Por: Roberto Veloso, juiz federal, ex-presidente da Associação dos Juízes Federais do Brasil (Ajufe)
Publicado originalmente no Diário do Poder
Os Códigos Penal e Processual Penal brasileiros são de 1941, quando o Brasil vivia em outras condições. Tínhamos uma população aproximada de 40 milhões de habitantes, eminentemente rural. A industrialização era ainda incipiente. Apenas 31,2% moravam nos centros urbanos.
Naquela época, a preocupação do legislador era com os crimes praticados de forma individualizada, o homicídio, o furto, o roubo, o estupro. A única organização criminosa de vulto era o bando de Lampião e Maria Bonita. A comunicação era feita pelas ondas dos rádios, com poucos aparelhos espalhados pelo país.

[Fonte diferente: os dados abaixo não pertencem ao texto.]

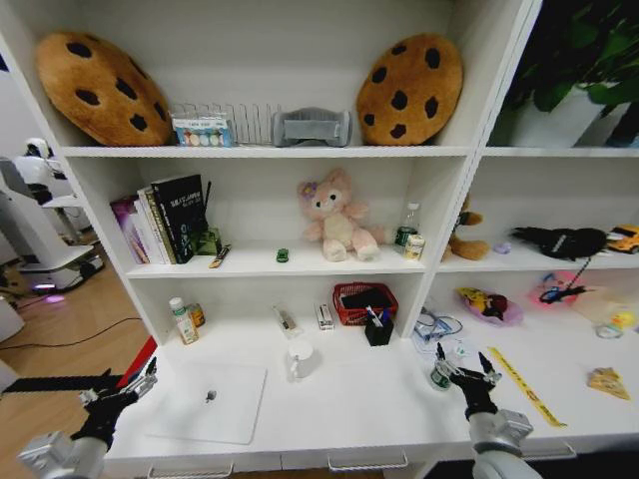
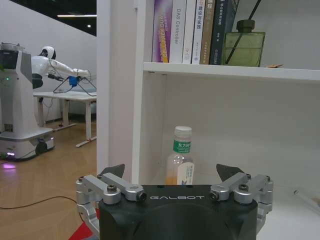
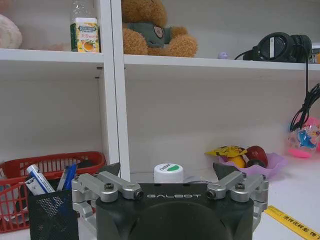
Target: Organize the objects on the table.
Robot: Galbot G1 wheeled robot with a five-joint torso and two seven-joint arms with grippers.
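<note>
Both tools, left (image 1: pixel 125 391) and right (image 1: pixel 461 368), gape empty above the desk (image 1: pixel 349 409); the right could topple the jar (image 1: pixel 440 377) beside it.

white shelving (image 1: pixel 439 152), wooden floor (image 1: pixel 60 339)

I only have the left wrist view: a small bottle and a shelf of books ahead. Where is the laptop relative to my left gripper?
Observer: The silver laptop lies closed on the white table, just to the right of the open left gripper.
Operator: What about the other arm?
Observer: The right gripper hovers open over the table's front right part, close by a small green-capped jar.
Operator: Anything to write with around?
Observer: Pens stand in a black mesh holder in front of a red basket, at the back of the table.
</note>
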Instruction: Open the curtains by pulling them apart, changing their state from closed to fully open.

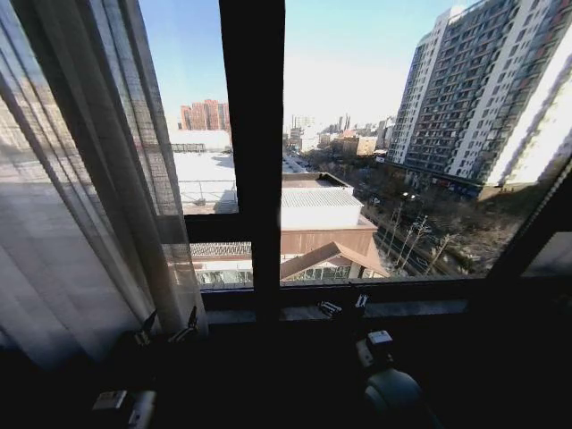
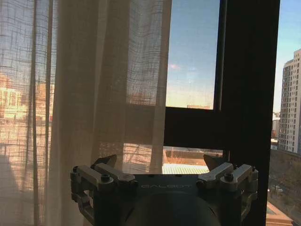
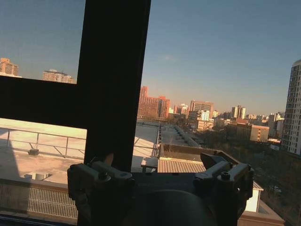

Hoje, mais de 80% da população é urbana. Vive-se na era da globalização, com incremento tecnológico do sistema de produção e consumo transformando a realidade social, fazendo surgir novas condutas delituosas a merecerem a devida atenção no âmbito da legislação penal.
Nesse quadro, aparece a macrocriminalidade, efetivada por uma organização criminosa ou por uma empresa instituída para a prática de atos ilícitos. Isso não é privilégio das sociedades desenvolvidas, a exemplo da europeia ou americana. Não se pode esquecer que as mais graves transgressões às normas penais de proteção à atividade econômica financeira são praticadas nos países da América Latina, entre eles o Brasil.

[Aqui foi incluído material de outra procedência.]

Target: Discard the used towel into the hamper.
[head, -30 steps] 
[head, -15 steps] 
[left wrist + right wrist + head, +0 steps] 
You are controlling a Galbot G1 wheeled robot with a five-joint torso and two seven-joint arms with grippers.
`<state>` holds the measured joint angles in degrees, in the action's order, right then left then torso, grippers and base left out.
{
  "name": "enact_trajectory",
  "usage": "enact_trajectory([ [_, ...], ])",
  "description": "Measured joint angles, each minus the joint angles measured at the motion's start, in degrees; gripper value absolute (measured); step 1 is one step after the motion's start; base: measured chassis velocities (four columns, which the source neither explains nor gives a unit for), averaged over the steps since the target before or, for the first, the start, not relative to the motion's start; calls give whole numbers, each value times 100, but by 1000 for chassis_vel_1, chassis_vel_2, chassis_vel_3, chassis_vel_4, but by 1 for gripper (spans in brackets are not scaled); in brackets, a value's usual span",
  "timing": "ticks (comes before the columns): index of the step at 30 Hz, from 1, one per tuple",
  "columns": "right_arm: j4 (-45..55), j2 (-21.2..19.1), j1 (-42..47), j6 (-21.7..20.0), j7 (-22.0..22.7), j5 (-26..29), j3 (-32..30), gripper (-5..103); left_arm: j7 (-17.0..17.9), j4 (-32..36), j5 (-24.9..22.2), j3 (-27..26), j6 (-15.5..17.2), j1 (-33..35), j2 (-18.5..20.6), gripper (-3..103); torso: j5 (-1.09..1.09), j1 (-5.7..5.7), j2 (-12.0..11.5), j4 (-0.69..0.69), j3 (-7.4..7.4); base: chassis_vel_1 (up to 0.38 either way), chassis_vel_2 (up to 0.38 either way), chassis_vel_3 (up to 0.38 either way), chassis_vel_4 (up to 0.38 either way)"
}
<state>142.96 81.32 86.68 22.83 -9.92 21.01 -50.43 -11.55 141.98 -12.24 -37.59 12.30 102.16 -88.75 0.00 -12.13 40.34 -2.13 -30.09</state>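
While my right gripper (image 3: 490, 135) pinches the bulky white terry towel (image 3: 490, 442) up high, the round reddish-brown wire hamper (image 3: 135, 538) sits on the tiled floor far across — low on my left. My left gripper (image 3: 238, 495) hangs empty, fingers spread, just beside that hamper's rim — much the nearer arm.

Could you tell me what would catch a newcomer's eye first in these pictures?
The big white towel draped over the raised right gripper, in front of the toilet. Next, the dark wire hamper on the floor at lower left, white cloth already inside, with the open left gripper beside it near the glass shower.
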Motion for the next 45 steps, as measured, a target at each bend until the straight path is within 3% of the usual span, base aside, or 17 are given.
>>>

Não é fácil se desvendar o crime praticado por essas organizações transnacionais. Essa atividade é efetivada, na maioria das vezes, sob a proteção de uma aparente legalidade. As organizações criminosas especializadas agem de uma maneira aparentemente lícita, com uma fachada que esconde a verdadeira identidade.

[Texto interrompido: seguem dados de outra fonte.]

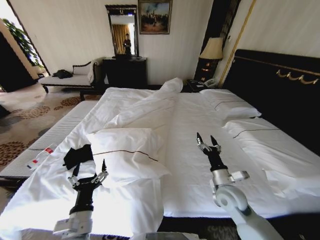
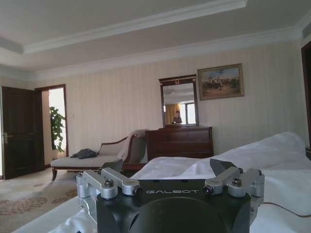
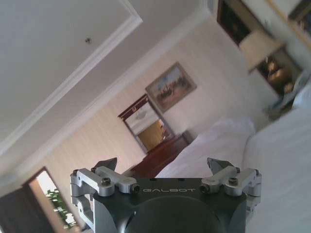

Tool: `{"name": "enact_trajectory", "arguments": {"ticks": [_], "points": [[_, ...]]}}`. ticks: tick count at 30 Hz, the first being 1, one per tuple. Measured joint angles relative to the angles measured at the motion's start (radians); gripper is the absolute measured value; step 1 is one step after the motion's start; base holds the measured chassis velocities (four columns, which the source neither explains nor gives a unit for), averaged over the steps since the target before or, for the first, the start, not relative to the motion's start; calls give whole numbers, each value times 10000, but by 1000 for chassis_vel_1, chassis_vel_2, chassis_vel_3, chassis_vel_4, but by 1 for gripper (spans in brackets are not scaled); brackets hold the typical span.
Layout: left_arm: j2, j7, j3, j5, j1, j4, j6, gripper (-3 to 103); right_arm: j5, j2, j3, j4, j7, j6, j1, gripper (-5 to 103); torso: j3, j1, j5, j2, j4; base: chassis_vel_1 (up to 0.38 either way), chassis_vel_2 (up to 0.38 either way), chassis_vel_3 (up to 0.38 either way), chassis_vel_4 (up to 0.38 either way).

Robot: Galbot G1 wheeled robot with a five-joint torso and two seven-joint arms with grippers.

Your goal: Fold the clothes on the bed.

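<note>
Black T-shirt [image 1: 77, 156] crumpled on the bed [image 1: 190, 150] just beyond the spread, empty left gripper [image 1: 89, 176]

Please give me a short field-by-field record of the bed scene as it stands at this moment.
clothes: black T-shirt, crumpled on the bed's near left edge, not yet folded
bed: white sheets, dark headboard on the right
pillow: white, lying right of the T-shirt
left gripper: open, above the bed just near of the T-shirt, not touching it
right gripper: open, above the bare sheet, holding nothing
bottle: red-and-white, left of the T-shirt
</note>
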Motion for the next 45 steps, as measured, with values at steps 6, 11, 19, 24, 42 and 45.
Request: {"name": "enact_trajectory", "arguments": {"ticks": [6, 11, 19, 24, 42, 45], "points": [[-39, -21, -729, -169, 382, -237, 67, 100, 2792, 126, -1224, -398, 438, -1236, 1929, 100, -3, -6, 2, 2, 1, 0, 0, 0, 0], [-221, -62, -960, -159, 656, -243, 70, 100, 4263, 419, -2114, -1293, 599, -2350, 3371, 100, -2, -4, 0, 1, 2, 0, 0, 0, 0], [-464, -143, -1146, -102, 758, -243, 53, 100, 4849, 1008, -3216, -2525, 1019, -3404, 4652, 100, -2, -5, 1, 2, -2, 0, 0, 0, 0], [-542, -150, -1178, -101, 753, -242, 57, 100, 4747, 1396, -3621, -2895, 1021, -3566, 5145, 100, -1, -3, 0, 1, 0, 0, 0, 0, 0], [-549, -288, -1069, 61, 616, -227, 72, 100, 4386, 2596, -4969, -4049, 2221, -3896, 6427, 100, -3, -5, 2, 2, -2, 0, 0, 0, 0], [-547, -292, -1058, 71, 570, -226, 71, 100, 4377, 2745, -5070, -4141, 2261, -3917, 6495, 100, -2, -5, 2, 2, -3, 0, 0, 0, 0]]}}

A macrodelinquência praticada por organizações criminosas movimenta enormes somas de recursos, como se pode verificar no comércio ilegal de entorpecentes. Segundo o Escritório das Nações Unidas sobre Drogas e Crime (Unodc), o tráfico ilegal de entorpecentes produz uma receita anual próxima de 900 bilhões de dólares. Isso corresponde a 1,5% do PIB mundial.
É lógico que a complexidade da organização criminosa dificulta a investigação e a revelação das condutas lesivas, em razão da constante substituição das realidades de ação individual por outras, de caráter coletivo, de sorte que os responsáveis pelos fatos se diluem cada vez mais por meio de processos para os quais contribuem diversas pessoas, físicas ou jurídicas.
Dessa forma, uma legislação anacrônica não consegue enfrentar esse tipo de criminalidade. Apesar de ter havido um avanço legislativo, faz-se necessária uma modernização, que, sem dúvida, é o que pretende o Ministério da Justiça com o projeto de lei anticrime. Essa atualização é urgente, não pode demorar mais, porque enquanto não se tomam as providências, o crime continua a agir impunemente.
O progresso tecnológico continua a passos largos e a criminalidade cada vez mais se aproveita desses avanços para a prática de crimes. Veja-se o exemplo do Bitcoin, uma moeda virtual, hoje amplamente utilizada para a prática de infrações penais e lavagem de dinheiro. Antes dos agentes públicos, os criminosos utilizam o avanço da tecnologia em benefício de suas atividades.
A partir dessa ótica, é necessário dotar os agentes públicos encarregados da apuração e julgamento de tais organizações de instrumentos novos para o enfrentamento dessa atividade criminosa, com a modernização da legislação, a aquisição de equipamentos para os órgãos investigadores e a formação de pessoal adequada para a luta contra a prática delinquente organizada e transnacional.